■ **DATA BLOCK**
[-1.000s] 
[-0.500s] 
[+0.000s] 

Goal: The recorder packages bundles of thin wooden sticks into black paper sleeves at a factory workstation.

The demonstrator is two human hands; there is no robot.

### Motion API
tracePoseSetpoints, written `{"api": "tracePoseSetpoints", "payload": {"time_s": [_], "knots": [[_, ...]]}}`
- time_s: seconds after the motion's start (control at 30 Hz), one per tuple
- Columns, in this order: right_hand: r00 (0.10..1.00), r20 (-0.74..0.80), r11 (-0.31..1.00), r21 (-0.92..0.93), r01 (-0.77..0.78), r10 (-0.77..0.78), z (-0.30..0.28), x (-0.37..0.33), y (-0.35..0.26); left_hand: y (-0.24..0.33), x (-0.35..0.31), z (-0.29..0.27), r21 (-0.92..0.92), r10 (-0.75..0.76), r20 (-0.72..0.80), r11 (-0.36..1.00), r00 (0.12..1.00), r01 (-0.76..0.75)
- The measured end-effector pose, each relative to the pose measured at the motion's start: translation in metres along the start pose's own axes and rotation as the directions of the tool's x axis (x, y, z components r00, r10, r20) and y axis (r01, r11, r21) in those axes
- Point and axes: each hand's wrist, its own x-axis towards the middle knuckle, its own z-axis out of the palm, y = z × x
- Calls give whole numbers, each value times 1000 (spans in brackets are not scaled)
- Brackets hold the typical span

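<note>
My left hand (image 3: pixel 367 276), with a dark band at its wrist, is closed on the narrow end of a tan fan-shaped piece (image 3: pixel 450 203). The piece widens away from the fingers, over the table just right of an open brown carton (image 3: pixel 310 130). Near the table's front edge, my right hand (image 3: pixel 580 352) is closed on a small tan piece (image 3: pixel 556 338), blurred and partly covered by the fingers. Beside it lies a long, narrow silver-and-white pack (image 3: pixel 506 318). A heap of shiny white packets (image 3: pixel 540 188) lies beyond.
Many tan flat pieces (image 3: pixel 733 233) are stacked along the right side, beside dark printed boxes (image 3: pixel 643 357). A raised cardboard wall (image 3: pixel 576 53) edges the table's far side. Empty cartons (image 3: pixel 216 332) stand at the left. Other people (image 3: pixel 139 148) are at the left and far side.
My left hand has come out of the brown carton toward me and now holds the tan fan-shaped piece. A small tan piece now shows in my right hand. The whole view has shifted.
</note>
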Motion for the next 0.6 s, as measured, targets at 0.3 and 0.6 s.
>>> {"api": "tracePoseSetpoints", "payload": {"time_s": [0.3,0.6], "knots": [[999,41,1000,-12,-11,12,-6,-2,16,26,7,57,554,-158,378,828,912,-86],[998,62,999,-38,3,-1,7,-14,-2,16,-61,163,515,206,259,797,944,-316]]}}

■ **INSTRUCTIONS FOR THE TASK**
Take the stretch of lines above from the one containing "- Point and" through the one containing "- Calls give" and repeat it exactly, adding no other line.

■ **YOUR SOLUTION**
- Point and axes: each hand's wrist, its own x-axis towards the middle knuckle, its own z-axis out of the palm, y = z × x
- Calls give whole numbers, each value times 1000 (spans in brackets are not scaled)

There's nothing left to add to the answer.